Reproduce exactly the lines below from the one containing "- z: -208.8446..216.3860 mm" through the one containing "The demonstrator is", including both, and nothing else.

Given material:
________

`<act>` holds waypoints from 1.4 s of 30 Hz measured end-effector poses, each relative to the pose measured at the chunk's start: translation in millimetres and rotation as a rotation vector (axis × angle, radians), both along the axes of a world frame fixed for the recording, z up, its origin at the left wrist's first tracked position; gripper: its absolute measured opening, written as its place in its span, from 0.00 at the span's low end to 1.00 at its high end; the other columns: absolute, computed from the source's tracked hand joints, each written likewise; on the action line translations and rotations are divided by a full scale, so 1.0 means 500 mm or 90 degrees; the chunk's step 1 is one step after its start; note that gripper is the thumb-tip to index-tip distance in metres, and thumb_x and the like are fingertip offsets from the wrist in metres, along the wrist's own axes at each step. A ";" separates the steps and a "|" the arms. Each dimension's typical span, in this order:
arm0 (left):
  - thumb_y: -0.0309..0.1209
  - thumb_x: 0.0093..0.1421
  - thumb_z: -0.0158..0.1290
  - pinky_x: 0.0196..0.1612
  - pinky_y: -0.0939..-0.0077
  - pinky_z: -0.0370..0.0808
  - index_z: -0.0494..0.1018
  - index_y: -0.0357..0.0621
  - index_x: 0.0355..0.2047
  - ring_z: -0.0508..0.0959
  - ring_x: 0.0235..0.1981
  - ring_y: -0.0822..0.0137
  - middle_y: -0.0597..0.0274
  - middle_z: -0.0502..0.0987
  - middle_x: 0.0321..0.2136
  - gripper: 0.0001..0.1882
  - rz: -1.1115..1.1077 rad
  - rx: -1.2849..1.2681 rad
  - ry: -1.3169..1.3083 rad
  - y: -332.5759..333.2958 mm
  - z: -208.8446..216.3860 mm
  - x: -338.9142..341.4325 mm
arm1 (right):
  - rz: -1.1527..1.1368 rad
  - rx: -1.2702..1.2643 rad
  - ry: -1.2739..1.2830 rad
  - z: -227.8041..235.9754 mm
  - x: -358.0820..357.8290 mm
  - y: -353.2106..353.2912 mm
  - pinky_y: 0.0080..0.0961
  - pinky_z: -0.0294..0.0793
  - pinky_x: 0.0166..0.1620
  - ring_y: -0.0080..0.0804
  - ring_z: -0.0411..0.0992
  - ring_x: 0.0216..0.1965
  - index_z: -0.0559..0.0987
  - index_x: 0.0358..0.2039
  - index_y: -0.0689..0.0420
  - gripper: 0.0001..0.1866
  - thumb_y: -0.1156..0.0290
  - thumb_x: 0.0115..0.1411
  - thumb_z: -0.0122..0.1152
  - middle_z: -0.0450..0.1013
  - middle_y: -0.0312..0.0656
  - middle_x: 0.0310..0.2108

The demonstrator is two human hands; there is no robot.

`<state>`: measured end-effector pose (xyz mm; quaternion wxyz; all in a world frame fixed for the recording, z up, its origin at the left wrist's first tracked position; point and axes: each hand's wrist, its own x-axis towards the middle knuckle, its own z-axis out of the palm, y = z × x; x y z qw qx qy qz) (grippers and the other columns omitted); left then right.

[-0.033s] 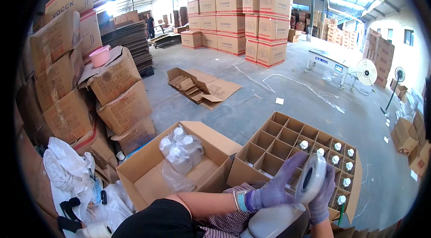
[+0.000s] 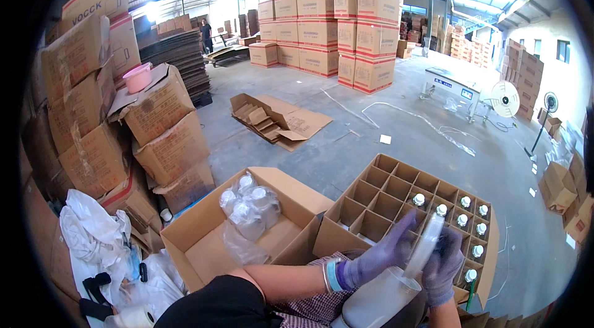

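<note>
My right hand [image 2: 442, 266], in a purple-grey glove, is closed around a roll of clear tape [image 2: 424, 246], which shows nearly edge-on and is blurred. My left hand [image 2: 383, 254], gloved alike, is just left of the roll; its fingers are smeared by motion, and I cannot tell whether they touch it. Below both hands a pale translucent bottle [image 2: 378, 300] lies tilted across my lap. Just beyond stands a carton with cardboard dividers [image 2: 371, 195], with several white-capped bottles [image 2: 462, 220] upright in its right-hand cells.
Left of the divided carton, an open carton [image 2: 198, 247] holds several plastic-wrapped clear bottles [image 2: 247, 204]. Stacked boxes [image 2: 164, 124] rise at the left, with a pink basin [image 2: 137, 78] on top. Flattened cardboard [image 2: 297, 119] lies on the floor ahead. A strapping machine [image 2: 451, 83] stands at the far right.
The tape roll has turned from showing its open ring to nearly edge-on. Both hands have shifted slightly around it. The cartons and bottles look unchanged.
</note>
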<state>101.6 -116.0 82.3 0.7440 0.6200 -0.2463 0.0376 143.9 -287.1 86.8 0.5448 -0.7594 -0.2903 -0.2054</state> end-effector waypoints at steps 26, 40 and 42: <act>0.45 0.66 0.56 0.61 0.62 0.68 0.74 0.42 0.56 0.75 0.56 0.55 0.52 0.77 0.52 0.25 -0.145 0.304 -0.049 0.063 -0.149 0.082 | 0.036 0.078 0.292 -0.157 0.041 -0.141 0.32 0.73 0.53 0.35 0.74 0.48 0.79 0.46 0.65 0.25 0.55 0.60 0.61 0.76 0.44 0.45; 0.51 0.71 0.44 0.57 0.62 0.68 0.79 0.42 0.50 0.75 0.50 0.57 0.53 0.78 0.46 0.27 -0.187 0.205 -0.079 0.070 -0.230 0.064 | 0.137 0.146 0.324 -0.235 -0.068 -0.073 0.36 0.72 0.54 0.40 0.76 0.47 0.84 0.38 0.64 0.30 0.44 0.63 0.58 0.79 0.50 0.41; 0.52 0.70 0.44 0.58 0.60 0.67 0.79 0.44 0.51 0.75 0.50 0.55 0.54 0.77 0.48 0.27 -0.147 0.267 -0.086 0.075 -0.219 0.032 | 0.130 0.137 0.284 -0.246 -0.082 -0.064 0.41 0.73 0.55 0.41 0.77 0.46 0.82 0.37 0.64 0.29 0.47 0.69 0.49 0.80 0.51 0.40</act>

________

Result for this task:
  - z: -208.8446..216.3860 mm
  - x: -338.9142..341.4325 mm
arm1 (right):
  - rz: -1.1527..1.1368 rad
  - rx: -1.2702..1.2643 rad
  - ry: -1.2739..1.2830 rad
  - z: -227.8041..235.9754 mm
  - x: -358.0820..357.8290 mm
  - y: -353.2106..353.2912 mm
  - pinky_y: 0.0080..0.0961
  - pinky_z: -0.0294..0.0793
  - pinky_x: 0.0166..0.1620
  - ring_y: -0.0080..0.0804
  - ring_z: -0.0411..0.0992
  - ring_x: 0.0216..0.1965
  - index_z: -0.0559..0.0987
  - index_x: 0.0358..0.2039
  - index_y: -0.0689..0.0420
  - gripper: 0.0001..0.1866
  - thumb_y: -0.1156..0.0290
  - thumb_x: 0.0115..0.1411
  - thumb_z: -0.0122..0.1152
  - middle_z: -0.0450..0.1013
  - middle_y: -0.0312..0.0656
  - middle_x: 0.0310..0.2108

The demonstrator is two human hands; there is no robot.

There's no more to the output.